● Data below:
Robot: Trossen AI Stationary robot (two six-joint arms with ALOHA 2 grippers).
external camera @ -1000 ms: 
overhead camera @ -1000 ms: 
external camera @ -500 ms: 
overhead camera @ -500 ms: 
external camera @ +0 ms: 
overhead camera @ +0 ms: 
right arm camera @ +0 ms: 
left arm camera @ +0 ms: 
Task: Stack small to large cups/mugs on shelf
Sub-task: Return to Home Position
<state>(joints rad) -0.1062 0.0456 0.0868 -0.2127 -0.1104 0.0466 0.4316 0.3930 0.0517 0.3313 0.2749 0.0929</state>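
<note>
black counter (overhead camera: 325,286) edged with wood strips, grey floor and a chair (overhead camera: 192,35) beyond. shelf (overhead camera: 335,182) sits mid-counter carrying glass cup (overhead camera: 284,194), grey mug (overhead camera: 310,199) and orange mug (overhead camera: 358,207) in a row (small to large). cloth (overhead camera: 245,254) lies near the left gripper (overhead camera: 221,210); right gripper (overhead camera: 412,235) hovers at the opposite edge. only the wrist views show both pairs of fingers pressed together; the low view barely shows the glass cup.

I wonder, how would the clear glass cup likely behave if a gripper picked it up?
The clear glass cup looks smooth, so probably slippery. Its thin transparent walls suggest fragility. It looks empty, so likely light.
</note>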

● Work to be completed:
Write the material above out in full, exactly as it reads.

● Solution:
Robot: Trossen AI Stationary robot (two six-joint arms with ALOHA 2 grippers).
external camera @ -1000 ms: 
overhead camera @ -1000 ms: 
external camera @ -500 ms: 
overhead camera @ -500 ms: 
external camera @ +0 ms: 
overhead camera @ +0 ms: 
right arm camera @ +0 ms: 
left arm camera @ +0 ms: 
Task: Stack small to large cups/mugs on shelf
Sub-task: Return to Home Position
<state>(joints rad) -0.1062 0.0456 0.0868 -0.2127 -0.1104 0.0466 0.4316 0.3930 0.0517 0.3313 0.2749 0.0929</state>
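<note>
black counter (overhead camera: 325,286) edged with wood strips, grey floor and a chair (overhead camera: 192,35) beyond. shelf (overhead camera: 335,182) sits mid-counter carrying glass cup (overhead camera: 284,194), grey mug (overhead camera: 310,199) and orange mug (overhead camera: 358,207) in a row (small to large). cloth (overhead camera: 245,254) lies near the left gripper (overhead camera: 221,210); right gripper (overhead camera: 412,235) hovers at the opposite edge. only the wrist views show both pairs of fingers pressed together; the low view barely shows the glass cup.

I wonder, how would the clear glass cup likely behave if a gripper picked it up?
The clear glass cup looks smooth, so probably slippery. Its thin transparent walls suggest fragility. It looks empty, so likely light.
</note>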

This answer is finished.